** WHAT IS EXPECTED **
Both the line below containing "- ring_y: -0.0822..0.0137" and the line containing "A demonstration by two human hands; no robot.", along with every line between them, should be repeated exactly; no other line belongs in the answer.
==================================================
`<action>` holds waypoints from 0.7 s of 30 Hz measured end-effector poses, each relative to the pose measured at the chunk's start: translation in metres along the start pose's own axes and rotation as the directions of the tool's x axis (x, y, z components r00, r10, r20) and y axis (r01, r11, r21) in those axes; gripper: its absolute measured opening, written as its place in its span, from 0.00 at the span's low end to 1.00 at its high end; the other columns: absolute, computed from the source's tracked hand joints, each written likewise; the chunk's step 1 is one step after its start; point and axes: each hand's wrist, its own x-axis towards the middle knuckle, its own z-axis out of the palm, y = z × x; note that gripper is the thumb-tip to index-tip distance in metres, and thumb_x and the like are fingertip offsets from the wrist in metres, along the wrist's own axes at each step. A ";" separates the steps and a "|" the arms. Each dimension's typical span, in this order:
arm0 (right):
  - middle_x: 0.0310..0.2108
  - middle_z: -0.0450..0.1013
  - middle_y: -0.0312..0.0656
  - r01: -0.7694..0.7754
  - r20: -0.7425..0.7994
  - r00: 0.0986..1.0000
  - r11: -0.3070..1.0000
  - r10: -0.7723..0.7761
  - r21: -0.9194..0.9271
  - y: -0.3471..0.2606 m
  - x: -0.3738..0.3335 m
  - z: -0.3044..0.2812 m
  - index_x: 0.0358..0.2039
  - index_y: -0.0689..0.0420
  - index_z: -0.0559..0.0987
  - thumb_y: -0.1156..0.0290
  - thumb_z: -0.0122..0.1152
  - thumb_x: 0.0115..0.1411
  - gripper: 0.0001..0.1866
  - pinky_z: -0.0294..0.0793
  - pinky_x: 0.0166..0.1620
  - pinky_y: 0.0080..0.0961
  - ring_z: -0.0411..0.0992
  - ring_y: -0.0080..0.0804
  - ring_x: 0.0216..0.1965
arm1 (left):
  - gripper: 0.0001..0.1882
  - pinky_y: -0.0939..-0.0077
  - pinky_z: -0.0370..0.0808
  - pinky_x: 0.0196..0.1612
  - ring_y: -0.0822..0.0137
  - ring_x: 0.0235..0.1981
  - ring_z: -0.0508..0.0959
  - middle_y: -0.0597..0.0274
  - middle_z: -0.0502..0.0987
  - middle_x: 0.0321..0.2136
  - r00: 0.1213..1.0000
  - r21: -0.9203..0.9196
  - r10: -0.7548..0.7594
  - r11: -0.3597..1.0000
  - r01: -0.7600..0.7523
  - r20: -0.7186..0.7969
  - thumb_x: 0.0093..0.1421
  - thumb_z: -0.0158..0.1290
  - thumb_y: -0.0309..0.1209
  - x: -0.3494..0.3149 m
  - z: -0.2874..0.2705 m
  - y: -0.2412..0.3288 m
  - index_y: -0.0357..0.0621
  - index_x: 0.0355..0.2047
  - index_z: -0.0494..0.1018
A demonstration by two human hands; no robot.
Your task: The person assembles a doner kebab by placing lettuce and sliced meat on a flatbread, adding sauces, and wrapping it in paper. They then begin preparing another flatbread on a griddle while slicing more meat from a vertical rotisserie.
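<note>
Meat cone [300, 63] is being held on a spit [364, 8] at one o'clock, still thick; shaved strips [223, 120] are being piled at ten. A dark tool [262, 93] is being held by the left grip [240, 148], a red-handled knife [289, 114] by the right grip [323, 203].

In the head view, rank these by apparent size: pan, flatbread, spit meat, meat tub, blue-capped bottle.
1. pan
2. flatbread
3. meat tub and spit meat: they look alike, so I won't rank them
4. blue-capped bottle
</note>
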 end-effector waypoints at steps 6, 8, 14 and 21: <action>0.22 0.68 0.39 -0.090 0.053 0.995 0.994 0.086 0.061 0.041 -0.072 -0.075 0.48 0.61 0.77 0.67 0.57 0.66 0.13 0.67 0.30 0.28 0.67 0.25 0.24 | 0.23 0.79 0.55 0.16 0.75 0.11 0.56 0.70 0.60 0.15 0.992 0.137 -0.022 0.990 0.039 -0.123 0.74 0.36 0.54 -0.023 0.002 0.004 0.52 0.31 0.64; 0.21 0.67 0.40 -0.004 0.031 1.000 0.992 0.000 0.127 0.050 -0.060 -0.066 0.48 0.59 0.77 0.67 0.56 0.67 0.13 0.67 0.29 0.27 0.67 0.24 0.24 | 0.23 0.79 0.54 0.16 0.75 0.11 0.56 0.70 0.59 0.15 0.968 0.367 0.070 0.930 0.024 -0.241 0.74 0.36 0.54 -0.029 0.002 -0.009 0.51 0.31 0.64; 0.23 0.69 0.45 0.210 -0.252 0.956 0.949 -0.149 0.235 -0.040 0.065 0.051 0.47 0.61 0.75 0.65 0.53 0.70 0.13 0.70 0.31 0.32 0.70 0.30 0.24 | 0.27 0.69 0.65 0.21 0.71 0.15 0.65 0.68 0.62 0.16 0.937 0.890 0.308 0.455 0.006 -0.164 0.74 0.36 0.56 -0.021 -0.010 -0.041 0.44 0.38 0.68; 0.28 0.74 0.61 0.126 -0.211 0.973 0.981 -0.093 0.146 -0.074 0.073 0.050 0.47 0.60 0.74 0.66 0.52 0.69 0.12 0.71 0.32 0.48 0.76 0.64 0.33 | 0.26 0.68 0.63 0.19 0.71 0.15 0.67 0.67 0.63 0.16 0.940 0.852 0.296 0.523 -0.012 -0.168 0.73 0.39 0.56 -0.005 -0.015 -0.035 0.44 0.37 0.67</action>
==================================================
** OUTPUT FOR THIS TASK **
  - ring_y: -0.0822..0.0137
  - ring_x: 0.0235..0.1981
  - ring_z: -0.0508..0.0959
  - middle_y: -0.0597..0.0274
  - middle_z: -0.0502..0.0987
  - middle_x: 0.0321..0.2136
  - r00: 0.1213..1.0000
  - r21: -0.9203..0.9196
  - r10: -0.7548..0.7594
  - r11: -0.3597..1.0000
  - r01: -0.7600..0.7523
  - r20: -0.7186..0.7969
  - thumb_x: 0.0093..0.1421
  - thumb_z: -0.0158..0.1290
  - thumb_y: -0.0309..0.1209
  - x: -0.3494..0.3149 m
  - z: -0.2874..0.2705 m
  - y: -0.2412..0.3288 m
  - index_y: -0.0357..0.0621
  - index_x: 0.0355..0.2047
  - index_z: -0.0494..0.1018
A demonstration by two human hands; no robot.

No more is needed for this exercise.